不知什么時候,他朦朦朧朧地聽見房頂出現了很輕的窸窸窣窣的腳步聲,那聲音非常的輕,輕到讓人很難察覺,不過憑借過硬的耳力,程風不僅聽到了腳步聲,還聽出了這腳步聲的不尋常之處,程風定了定神,豎著耳朵仔細的又聽了聽,怎么聽都不像是一雙腳在房頂上走路,至少兩個人。
程風沒想到這人竟然還有同伙,這樣事情可是和他們預想的有些不一樣了,他握緊手里的短刀,閉著眼睛靜靜地聽著房頂上的一舉一動。
很快就等來了揭瓦片的聲音,那動作非常的輕快且熟練,他猜測這人很快就會從棚頂下來,只是不知道進來的人是一個還是兩個。

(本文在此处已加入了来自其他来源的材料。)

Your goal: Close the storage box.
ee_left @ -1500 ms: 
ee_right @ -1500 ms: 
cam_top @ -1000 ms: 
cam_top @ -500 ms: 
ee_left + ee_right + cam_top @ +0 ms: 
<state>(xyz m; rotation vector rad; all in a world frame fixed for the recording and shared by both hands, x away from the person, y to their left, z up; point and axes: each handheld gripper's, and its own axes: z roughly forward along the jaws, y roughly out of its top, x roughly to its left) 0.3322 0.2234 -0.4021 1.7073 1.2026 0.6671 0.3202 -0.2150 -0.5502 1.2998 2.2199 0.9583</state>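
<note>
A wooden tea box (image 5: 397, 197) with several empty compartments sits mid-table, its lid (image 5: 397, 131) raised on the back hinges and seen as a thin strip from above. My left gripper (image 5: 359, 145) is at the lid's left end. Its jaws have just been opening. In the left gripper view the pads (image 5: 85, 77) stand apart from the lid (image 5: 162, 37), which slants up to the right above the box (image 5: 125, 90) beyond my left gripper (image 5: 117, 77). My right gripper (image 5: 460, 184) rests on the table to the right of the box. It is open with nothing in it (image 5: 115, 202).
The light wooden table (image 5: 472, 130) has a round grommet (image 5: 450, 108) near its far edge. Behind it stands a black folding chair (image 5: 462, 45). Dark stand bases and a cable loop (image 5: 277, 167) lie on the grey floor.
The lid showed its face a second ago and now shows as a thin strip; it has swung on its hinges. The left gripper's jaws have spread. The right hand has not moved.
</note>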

就在他耐心等待的時候,突然一個東西坐在了他的胸口上。
程風心里一緊,不對呀,難道真有鬼?這東西明顯不是人呀,因為他胸口上坐著的這個東西很輕,比程攸寧還輕很多。
就在他苦思冥想的時候,終于等來了這東西的下一個動作,真像韓念夏說的,這東西會抽人嘴巴子,并且手勁還很大。
挨了兩嘴巴的程風猛地睜開眼,確實一雙锃亮的大眼睛在黑夜里放著光芒,程風的臉和這東西的臉中間的距離不足三寸遠,是點瘆人。
此時程風沒做多想,閃電般地出手,一把抓住了這東西的脖子。
這一把下去給程風也驚出了一身的冷汗,因為這東西分明不是人。
他手里攥著這東西的脖子,上面全是毛,這東西的嘴里還發出了嘶嘶的聲音,還挺兇狠的。
并且這東西很不老實,它拼命地掙扎著試圖想要逃脫,那雙剛剛抽過程風嘴巴子的手還在不停地抓撓程風。
程風手上發力,防止這東西逃脫,另一只手拔出腰間的火折子快速的把蠟燭點燃了。
亮燈就是信號,只要這屋子里面點燈,就說明壞人來了,所以一大堆的護衛火速沖了進來,進來的時候就看見程風手里抓著一只猴子,一人一猴正大眼瞪小眼。
領頭的護衛一看這猴子,再看看房頂上的那個窟窿,什么都明白了,馬上放松了警惕,他對身邊的人道:“快去稟報侯爺,就說抓到了,不是壞人,是小少爺的那只獼猴搗的鬼,虛驚一場。”
“是。”
這太守府東院西院的人都認識程攸寧的養著的這幾只動物,一虎,一貓,一鼠,一猴,都是程攸寧的寶貝。
領頭的護衛看了看這猴子的脖子,進行了一番有理有據的分析:“這獼猴精明,估計是自己把脖套弄開了,然后跑到韓姑娘這里和韓姑娘鬧著玩來了,這小猴沒什么壞心思,還好它是抓頭發打臉,要是撓人,這韓姑娘可就毀容了。”
程風可不這樣認為,想想他剛才聽見的聲音,應該不會錯,這房頂上剛才肯定不止這一只猴,程攸寧肯定也來了,怪不得他能聽出房頂上不止兩個人走路呢,這猴子四條腿,加上程攸寧,可不就感覺來了至少兩個人嘛。
程風不信這獼猴能通靈到上房揭瓦進屋變著法的捉弄人,這一定是程攸寧指使的,他先把瓦片揭開,隨后囑咐好小猴,最后把猴放了進來。